En Russie, c’est encore la formation des sages-femmes (strictement séparée de celle des étudiants en médecine) qui est privilégiée : fondations des impératrices Élisabeth Petrovna, Catherine II et Maria Feodorovna entre 1754 et 1800 à Saint-Pétersbourg et à Moscou, scolarité longue en instituts fermés, désignation d’élèves boursières ensuite envoyées dans les provinces. La réforme de 1800 fait par ailleurs de l’Institut moscovite une école pionnière puisqu’à l’issue de trois ans de cours, les élèves peuvent échanger leur attestation de capacité de l’Institut contre un diplôme de l’université de Moscou.

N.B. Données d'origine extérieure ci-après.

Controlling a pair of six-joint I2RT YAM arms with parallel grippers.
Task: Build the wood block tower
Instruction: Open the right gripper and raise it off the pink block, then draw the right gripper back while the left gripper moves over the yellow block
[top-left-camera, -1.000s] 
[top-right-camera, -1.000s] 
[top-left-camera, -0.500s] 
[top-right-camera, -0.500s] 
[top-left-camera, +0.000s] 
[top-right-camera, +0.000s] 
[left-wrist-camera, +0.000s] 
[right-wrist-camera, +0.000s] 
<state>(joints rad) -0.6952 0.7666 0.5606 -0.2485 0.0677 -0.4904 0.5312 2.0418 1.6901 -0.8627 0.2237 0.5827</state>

Au bout de ce chemin se trouvent Paris et son école de l’Hospice de la Maternité. L’école créée par Chaptal est l’aboutissement d’une évolution circulaire. Dans les années 1720, l’Office des Accouchées répand son modèle en Europe ; au début du xixe siècle, le modèle revient affûté aux armes de plusieurs générations d’accoucheurs et de pédagogues. De Moscou à Paris, en deux ans, la légitimité d’une grande institution toute réservée aux élèves sages-femmes a refait vigoureusement surface. Que la résurgence ait lieu dans des États fortement peuplés et très majoritairement ruraux où l’encadrement médical de la naissance ne peut matériellement et moralement pas passer par des mains masculines n’est pas un hasard. À l’opposé d’un espace germanique où le pullulement des États leur impose de chercher un relais de puissance dans les institutions non strictement politiques que sont les universités, France consulaire et Russie tsariste, marquées par la force croissante du pouvoir central, appliquent, pour l’encadrement de l’accouchement, une démarche qui refuse tout intermédiaire entre le gouvernement et la sage-femme, instituée agent protecteur des peuples à naître. Conserver pour les seules accoucheuses le vaste champ clinique de l’Hospice de la Maternité de Paris manifeste alors l’individualisation d’un corps professionnel, celui des sages-femmes, volontairement soustrait pour son recrutement et sa formation au contrôle médical universitaire.